I grew a "Taxi" yellow tomato for the first time this year. Up until recently I was very pleased with the number of small, bright fruits it produced, and the sweet taste was outstanding. It was our first producer too. But now the plant has been completely taken down by blight, or something else. There is not a living branch. Sure, my tomatoes always catch some disease or other, like almost everyone's, but they always manage to hang on until frost. Not this guy. The thing that really puzzles me is I used brand new soil in this area of the garden. The other tomatoes are doing better, and some look like they are barely touched by blight. Strange.
The Incas (a hybrid plum) next to the Taxi also don't look good, but they're not dead (yet). And the taller heirlooms in the background are fine.
Well, that is definitely strange. I have early blight spreading in my tomato beds as well, but I'm finding that it's most prevalent on my Yellow Pear, Brandywine and Costoluto Geneovese so far. But my taxi tomatoes also haven't produced any ripe fruit yet. They are behind at least 5 other varieties in that regard although they are starting to yellow up a bit now. I'm hoping that your experience isn't foreshadowing the future of my plants.

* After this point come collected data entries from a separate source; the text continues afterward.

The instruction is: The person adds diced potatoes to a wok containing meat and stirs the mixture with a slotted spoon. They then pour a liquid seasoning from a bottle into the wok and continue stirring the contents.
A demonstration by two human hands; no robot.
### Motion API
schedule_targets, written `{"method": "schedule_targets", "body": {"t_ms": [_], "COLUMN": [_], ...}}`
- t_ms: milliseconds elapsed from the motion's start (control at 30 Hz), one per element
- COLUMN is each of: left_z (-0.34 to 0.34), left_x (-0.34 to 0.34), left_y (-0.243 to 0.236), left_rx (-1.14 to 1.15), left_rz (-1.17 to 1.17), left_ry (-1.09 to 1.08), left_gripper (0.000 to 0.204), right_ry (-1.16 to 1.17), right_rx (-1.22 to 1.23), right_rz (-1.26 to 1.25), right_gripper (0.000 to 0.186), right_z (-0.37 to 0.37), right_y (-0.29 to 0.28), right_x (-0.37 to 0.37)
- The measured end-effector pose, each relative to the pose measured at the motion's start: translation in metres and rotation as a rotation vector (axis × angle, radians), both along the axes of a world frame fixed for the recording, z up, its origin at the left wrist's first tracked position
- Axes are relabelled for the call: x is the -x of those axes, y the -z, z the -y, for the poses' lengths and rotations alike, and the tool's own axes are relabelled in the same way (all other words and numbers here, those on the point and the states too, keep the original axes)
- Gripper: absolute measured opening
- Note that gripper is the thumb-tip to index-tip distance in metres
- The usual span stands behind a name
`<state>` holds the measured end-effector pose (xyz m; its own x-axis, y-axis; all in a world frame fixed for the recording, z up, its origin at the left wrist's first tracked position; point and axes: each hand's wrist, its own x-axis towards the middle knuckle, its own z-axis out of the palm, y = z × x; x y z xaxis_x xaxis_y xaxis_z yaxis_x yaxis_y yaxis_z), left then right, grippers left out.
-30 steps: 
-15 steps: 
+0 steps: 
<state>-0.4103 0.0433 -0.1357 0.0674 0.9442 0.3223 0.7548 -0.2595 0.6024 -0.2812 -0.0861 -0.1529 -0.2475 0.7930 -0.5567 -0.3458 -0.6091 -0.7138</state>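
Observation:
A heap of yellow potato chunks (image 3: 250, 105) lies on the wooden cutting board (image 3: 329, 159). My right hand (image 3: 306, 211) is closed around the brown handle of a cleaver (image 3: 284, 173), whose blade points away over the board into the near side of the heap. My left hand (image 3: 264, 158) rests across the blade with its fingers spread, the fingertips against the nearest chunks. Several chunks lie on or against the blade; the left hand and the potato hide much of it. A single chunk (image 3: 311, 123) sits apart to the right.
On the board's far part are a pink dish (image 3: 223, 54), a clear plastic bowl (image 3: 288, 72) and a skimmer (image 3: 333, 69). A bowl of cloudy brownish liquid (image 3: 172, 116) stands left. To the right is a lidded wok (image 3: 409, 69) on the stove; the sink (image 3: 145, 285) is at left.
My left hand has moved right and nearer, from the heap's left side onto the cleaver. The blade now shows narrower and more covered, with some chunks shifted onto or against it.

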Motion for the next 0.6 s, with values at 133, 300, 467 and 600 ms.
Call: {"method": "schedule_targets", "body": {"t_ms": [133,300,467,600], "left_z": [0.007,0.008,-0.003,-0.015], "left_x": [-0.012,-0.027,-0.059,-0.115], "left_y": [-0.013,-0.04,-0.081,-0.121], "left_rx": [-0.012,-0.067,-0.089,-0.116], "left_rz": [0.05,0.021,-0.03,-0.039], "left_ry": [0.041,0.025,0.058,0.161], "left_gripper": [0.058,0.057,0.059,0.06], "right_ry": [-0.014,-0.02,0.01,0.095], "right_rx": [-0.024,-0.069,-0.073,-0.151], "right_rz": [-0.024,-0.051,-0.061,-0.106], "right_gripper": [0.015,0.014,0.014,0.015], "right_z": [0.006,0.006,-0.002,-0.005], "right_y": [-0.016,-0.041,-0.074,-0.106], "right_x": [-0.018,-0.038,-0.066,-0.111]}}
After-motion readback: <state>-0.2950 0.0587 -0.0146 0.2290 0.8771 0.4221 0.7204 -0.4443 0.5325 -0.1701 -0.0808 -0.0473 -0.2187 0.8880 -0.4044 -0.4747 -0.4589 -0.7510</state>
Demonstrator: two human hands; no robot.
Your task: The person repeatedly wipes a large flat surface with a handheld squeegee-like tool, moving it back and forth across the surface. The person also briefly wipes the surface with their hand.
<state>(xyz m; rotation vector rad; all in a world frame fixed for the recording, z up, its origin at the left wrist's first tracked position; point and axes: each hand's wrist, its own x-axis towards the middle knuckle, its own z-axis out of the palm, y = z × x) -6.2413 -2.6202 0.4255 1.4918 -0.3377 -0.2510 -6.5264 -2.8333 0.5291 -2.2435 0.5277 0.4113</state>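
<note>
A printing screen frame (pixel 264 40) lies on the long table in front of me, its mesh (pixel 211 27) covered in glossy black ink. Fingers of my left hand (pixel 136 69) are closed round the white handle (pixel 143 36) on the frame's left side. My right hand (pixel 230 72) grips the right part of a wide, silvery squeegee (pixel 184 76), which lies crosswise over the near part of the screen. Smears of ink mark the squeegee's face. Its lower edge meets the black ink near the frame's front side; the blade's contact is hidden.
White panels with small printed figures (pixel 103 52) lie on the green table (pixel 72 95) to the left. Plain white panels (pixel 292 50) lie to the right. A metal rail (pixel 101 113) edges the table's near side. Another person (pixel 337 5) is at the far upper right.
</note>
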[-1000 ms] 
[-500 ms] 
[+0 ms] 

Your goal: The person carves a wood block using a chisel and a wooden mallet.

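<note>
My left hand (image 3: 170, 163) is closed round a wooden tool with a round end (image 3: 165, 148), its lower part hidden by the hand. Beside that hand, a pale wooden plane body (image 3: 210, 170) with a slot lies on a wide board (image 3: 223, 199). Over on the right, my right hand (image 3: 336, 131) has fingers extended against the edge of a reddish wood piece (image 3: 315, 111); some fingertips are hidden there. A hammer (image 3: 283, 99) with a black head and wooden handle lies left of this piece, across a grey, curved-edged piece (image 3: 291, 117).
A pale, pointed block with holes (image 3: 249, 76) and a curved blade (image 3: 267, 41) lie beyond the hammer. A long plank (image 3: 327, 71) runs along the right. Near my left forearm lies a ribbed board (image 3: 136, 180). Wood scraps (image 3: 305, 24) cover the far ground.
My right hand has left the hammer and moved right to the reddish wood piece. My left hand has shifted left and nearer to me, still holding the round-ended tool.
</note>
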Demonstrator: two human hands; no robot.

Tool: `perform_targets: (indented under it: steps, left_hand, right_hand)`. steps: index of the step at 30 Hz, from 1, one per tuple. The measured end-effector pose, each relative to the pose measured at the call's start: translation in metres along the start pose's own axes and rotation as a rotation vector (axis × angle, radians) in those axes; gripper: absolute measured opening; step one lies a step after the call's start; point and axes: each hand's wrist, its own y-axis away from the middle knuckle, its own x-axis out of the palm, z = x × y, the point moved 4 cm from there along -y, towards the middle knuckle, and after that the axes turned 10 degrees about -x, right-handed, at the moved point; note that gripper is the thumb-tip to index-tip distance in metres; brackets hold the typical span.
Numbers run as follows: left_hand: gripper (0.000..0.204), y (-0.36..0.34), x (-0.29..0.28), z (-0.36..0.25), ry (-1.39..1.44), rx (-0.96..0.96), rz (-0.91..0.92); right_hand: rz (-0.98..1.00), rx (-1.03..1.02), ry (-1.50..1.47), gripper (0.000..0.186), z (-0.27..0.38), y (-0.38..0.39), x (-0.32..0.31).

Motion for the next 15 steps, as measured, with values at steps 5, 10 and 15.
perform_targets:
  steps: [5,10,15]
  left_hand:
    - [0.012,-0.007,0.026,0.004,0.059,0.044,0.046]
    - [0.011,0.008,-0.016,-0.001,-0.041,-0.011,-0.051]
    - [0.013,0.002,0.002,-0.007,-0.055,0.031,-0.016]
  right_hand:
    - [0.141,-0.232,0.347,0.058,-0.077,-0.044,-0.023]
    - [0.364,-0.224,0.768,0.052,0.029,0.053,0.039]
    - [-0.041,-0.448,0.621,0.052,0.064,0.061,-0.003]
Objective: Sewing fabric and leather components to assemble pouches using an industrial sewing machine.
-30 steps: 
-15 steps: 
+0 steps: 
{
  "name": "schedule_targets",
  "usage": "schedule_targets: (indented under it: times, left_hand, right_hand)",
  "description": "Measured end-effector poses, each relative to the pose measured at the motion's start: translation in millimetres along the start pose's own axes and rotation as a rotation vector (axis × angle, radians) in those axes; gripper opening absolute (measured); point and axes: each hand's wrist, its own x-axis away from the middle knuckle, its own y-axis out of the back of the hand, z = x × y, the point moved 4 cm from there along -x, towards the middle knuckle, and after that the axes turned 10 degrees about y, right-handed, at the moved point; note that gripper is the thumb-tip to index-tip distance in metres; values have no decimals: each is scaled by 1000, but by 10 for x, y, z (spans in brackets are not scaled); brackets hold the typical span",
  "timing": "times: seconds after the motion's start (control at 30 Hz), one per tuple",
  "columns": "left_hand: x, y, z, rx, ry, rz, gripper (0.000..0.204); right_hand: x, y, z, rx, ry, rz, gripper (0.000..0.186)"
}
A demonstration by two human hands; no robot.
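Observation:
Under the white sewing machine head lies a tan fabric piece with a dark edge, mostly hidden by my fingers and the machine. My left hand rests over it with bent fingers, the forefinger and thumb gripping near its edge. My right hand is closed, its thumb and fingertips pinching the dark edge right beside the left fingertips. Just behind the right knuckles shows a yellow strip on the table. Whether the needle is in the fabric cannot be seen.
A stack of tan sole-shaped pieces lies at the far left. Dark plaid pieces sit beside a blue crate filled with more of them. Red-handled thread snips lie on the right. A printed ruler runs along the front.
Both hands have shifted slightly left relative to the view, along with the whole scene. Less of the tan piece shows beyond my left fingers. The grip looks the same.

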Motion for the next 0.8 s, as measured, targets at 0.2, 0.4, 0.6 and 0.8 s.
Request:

ReplyDeleteIt is strange that my Taxi bore fruit so much sooner than yours is.
Deleteit's not blight- both plants are Determinate varieties, which means plants die off as soon as fruit is fully grown and most of it is ripe. Indeterminate will keep generating new flowers/growing until frost kills them.
ReplyDeleteYes, they are determinates. But it's odd that I've never had a determinate die off so soon.
DeleteI used to grow a variety of tomato that would put on tons of fruit and die young. But I've never grown taxi. I hope at least all your fruit ripen.